Description
Before I start, I know item loaders have been a big source of discussion for a long time; I'm only opening this issue because the latest release breaks some of our spiders.
In one of our projects, our Autounit tests fail under 1.7.1 due to some item loaders which are created from partially populated items. I suspect the relevant change is #3819 (which BTW I think inadvertently closes #3046).
Personally I think a better approach here would be something closer to the solution proposed in #3149, although not exactly the same.
Consider the following:
In [1]: import scrapy
In [2]: scrapy.__version__
Out[2]: '1.6.0'
In [3]: from scrapy.loader import ItemLoader
...: lo = ItemLoader(item={'key': 'value'})
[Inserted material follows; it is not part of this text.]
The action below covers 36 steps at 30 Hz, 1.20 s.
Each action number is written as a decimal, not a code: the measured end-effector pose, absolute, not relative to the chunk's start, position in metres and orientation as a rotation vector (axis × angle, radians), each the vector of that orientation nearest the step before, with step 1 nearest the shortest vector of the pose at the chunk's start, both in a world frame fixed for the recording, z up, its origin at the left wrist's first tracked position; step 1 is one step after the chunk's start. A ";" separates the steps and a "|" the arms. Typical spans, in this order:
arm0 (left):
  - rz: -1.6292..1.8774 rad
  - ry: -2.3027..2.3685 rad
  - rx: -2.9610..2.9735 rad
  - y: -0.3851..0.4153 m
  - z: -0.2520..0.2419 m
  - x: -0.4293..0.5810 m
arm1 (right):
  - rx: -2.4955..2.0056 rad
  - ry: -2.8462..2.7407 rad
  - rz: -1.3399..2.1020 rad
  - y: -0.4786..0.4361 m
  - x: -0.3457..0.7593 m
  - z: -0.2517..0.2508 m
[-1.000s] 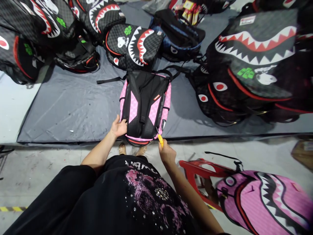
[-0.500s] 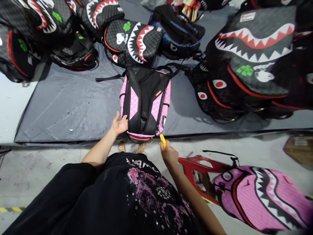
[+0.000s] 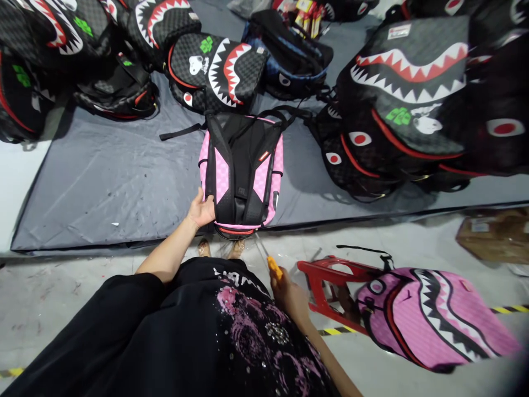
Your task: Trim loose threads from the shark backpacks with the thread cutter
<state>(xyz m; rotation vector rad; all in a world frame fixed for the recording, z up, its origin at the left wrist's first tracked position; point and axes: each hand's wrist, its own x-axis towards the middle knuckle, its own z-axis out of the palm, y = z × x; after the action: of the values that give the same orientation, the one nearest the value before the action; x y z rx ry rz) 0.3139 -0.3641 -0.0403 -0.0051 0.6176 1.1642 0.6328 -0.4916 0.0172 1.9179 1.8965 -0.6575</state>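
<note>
A pink and black backpack [image 3: 223, 182] lies with its strap side up at the near edge of the grey-covered table [image 3: 136, 187]. My left hand [image 3: 201, 212] holds its lower left side, thumb raised and fingertips partly hidden at the bag's edge. Closer to my body, my right hand [image 3: 289, 292] is closed round the handle of a yellow-handled tool [image 3: 274, 267]. The tool's thin metal shaft points up and left, just short of the bag's lower right corner and apart from it. Its exact kind is unclear.
Grey checked backpacks [image 3: 219, 69] with shark mouths stand along the far side, with a taller pile [image 3: 409, 99] to the right. A blue-black bag [image 3: 285, 55] sits between. On the floor side are a red stool [image 3: 330, 286], another pink backpack [image 3: 430, 320] and a cardboard box [image 3: 496, 237].
My right hand has drawn back toward my body, taking the yellow-handled tool away from the bag's lower right corner. My left hand stays at the backpack's side.
</note>
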 end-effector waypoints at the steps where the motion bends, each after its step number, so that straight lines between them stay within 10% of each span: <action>1: 1.165 0.620 0.007 -0.363 -0.040 0.314 | 1.854 1.933 -0.696 -0.495 0.629 0.018; 10: 1.122 1.749 1.144 -0.409 -0.011 0.351 | 1.682 1.974 -0.800 -0.473 0.598 0.029; 16: 0.243 1.708 2.463 -0.393 -0.050 0.399 | 1.834 1.951 -0.785 -0.470 0.600 0.018; 21: 0.373 1.654 2.263 -0.340 -0.028 0.418 | 1.994 1.982 -0.926 -0.467 0.599 0.022; 30: 1.832 1.257 0.893 -0.319 0.060 0.458 | 2.238 2.418 -0.866 -0.458 0.610 0.036; 36: 1.147 1.288 0.832 -0.412 0.005 0.438 | 2.038 2.280 -0.977 -0.459 0.638 0.002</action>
<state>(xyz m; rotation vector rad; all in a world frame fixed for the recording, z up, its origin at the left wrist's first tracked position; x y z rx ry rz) 0.4381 -0.4124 0.0049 0.8322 1.2883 1.1474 0.6377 -0.4586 0.0024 2.0377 2.2800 -0.9766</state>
...: lo.add_value('key', 'other value')
...: print(lo.load_item())
{'key': ['other value']}
In [1]: import scrapy
In [2]: scrapy.__version__
Out[2]: '1.7.1'
In [3]: from scrapy.loader import ItemLoader
...: lo = ItemLoader(item={'key': 'value'})
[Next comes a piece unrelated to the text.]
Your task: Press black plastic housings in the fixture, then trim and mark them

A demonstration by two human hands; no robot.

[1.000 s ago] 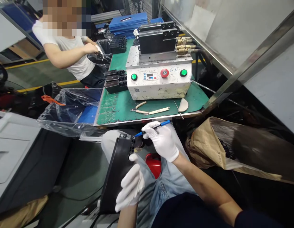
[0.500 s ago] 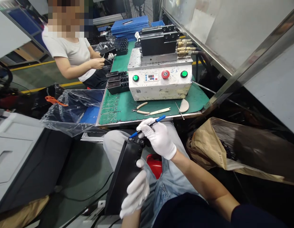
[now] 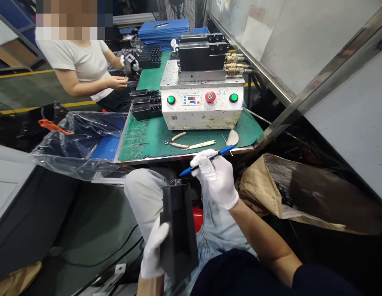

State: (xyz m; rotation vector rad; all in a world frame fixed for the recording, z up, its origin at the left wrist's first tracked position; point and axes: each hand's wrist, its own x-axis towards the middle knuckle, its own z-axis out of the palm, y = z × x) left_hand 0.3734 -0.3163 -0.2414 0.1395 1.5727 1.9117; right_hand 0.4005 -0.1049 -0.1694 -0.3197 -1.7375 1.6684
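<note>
A long black plastic housing (image 3: 178, 230) stands tilted above my lap, its hollow side facing me. My left hand (image 3: 154, 248), in a white glove, grips it along its left edge; the fingers behind it are hidden. In my gloved right hand (image 3: 218, 179) is a blue-and-black pen (image 3: 222, 152), pinched between thumb and fingers. The pen's blue lower end points left, just above the top of the housing and apart from it.
A white machine (image 3: 203, 105) with green and red buttons bears black housings on the green table (image 3: 141, 142). Cutters (image 3: 178, 144) and a labelled strip (image 3: 202, 144) lie in front. A co-worker (image 3: 79, 70) handles a black part at left. A paper sack (image 3: 261, 185) stands right.
The housing has turned from its outer face to its hollow side, with my left hand now at its left edge. My right hand and the pen have moved right, off the housing's top end.
</note>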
...: lo.add_value('key', 'other value')
...: print(lo.load_item())
---------------------------------------------------------------------------
TypeError Traceback (most recent call last)
<ipython-input-3-6aa64a41edb1> in <module>
1 from scrapy.loader import ItemLoader
2 lo = ItemLoader(item={'key': 'value'})
----> 3 lo.add_value('key', 'other value')
4 print(lo.load_item())
~/venv-temporal/lib/python3.6/site-packages/scrapy/loader/__init__.py in add_value(self, field_name, value, *processors, **kw)
77 self._add_value(k, v)
78 else:
---> 79 self._add_value(field_name, value)
80
81 def replace_value(self, field_name, value, *processors, **kw):
~/venv-temporal/lib/python3.6/site-packages/scrapy/loader/__init__.py in _add_value(self, field_name, value)
93 processed_value = self._process_input_value(field_name, value)
94 if processed_value:
---> 95 self._values[field_name] += arg_to_iter(processed_value)
96
97 def _replace_value(self, field_name, value):
TypeError: must be str, not list
I'm not directly opening a PR because I think this needs discussion. What if we changed
for field_name, value in item.items():
self._values[field_name] = self._process_input_value(field_name, value)
to
for field_name, value in item.items():
self._add_value(field_name, value)
which calls arg_to_iter
internally?
With that change, the following happens which is more reasonable IMHO:
In [3]: from scrapy.loader import ItemLoader
...: lo = ItemLoader(item={'key': 'value'})
...: lo.add_value('key', 'other value')
...: print(lo.load_item())
{'key': ['value', 'other value']}
Looking forward to reading your thoughts on the matter